"Visual SLAM Fourteen Lectures" ch7 visual odometer 1 study notes (4) - practical part: solving PnP pose_estimation_3D2D

        In this blog, I mainly record my study notes for the practical part of the seventh lecture of "Visual SLAM Fourteen Lectures", the practical part of visual odometer 1, solving the code for solving PnP, 3d and 2d points to solve the camera pose.

0. Preparation:

        When running this code, the g2o library is required. The g2o download package can be downloaded from my gitcode:

sticker_ruan/g2o download package GitCode

The download steps of g2o and ceres can refer to:

g2o and ceres installation

1. Specific operation process:

(1) First, you need to modify the original CMakeLists.txt file, otherwise an error will be reported. The modified content is as follows:

cmake_minimum_required(VERSION 2.8)
 project(vo1)
set(CMAKE_BUILD_TYPE "Release")
add_definitions("-DENABLE_SSE")
# set(CMAKE_CXX_FLAGS "-std=c++11 -O2 ${SSE_FLAGS} -msse4")
set(CMAKE_CXX_FLAGS "-std=c++14 -O2 ${SSE_FLAGS} -msse4")
list(APPEND CMAKE_MODULE_PATH ${PROJECT_SOURCE_DIR}/cmake)

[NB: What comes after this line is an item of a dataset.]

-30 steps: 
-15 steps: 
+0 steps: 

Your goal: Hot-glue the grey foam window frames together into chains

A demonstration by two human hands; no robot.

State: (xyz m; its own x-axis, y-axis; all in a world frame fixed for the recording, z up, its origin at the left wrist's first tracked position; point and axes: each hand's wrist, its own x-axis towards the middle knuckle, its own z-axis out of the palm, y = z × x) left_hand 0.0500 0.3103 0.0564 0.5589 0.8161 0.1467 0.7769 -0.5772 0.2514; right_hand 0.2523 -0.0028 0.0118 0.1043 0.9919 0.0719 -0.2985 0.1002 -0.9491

find_package(OpenCV 3 REQUIRED)
find_package(G2O REQUIRED)
find_package(Sophus REQUIRED)
include_directories(
${OpenCV_INCLUDE_DIRS}
${G2O_INCLUDE_DIRS}
${Sophus_INCLUDE_DIRS}
"/usr/local/include/eigen3/"
)

add_executable(orb_cv orb_cv.cpp)
target_link_libraries(orb_cv ${OpenCV_LIBS} fmt) #记住fmt前面一定要空格,不然会报错
add_executable(orb_self orb_self.cpp)
target_link_libraries(orb_self ${OpenCV_LIBS} fmt)

# #add_executable( pose_estimation_2d2d pose_estimation_2d2d.cpp extra.cpp ) # use this if in OpenCV2 
add_executable(pose_estimation_2d2d pose_estimation_2d2d.cpp)
target_link_libraries(pose_estimation_2d2d ${OpenCV_LIBS} fmt)

# # add_executable( triangulation triangulation.cpp extra.cpp) # use this if in opencv2
add_executable(triangulation triangulation.cpp)
target_link_libraries(triangulation ${OpenCV_LIBS} fmt)
add_executable(pose_estimation_3d2d pose_estimation_3d2d.cpp)
target_link_libraries(pose_estimation_3d2d
g2o_core g2o_stuff
${OpenCV_LIBS} fmt)
add_executable(pose_estimation_3d3d pose_estimation_3d3d.cpp)
target_link_libraries(pose_estimation_3d3d
g2o_core g2o_stuff
${OpenCV_LIBS} fmt)
# add_executable(pose_estimation_3d3d pose_estimation_3d3d.cpp)
# target_link_libraries(pose_estimation_3d3d
# g2o_core g2o_stuff
# ${OpenCV_LIBS})

 The main reason is that the address of eigen3 has been changed, the c++ standard has been changed from c++11 to c++14, and fmt is added after each link library. Note that a space must be added before fmt, otherwise, you don’t know what’s wrong ( Distressing myself for a minute...)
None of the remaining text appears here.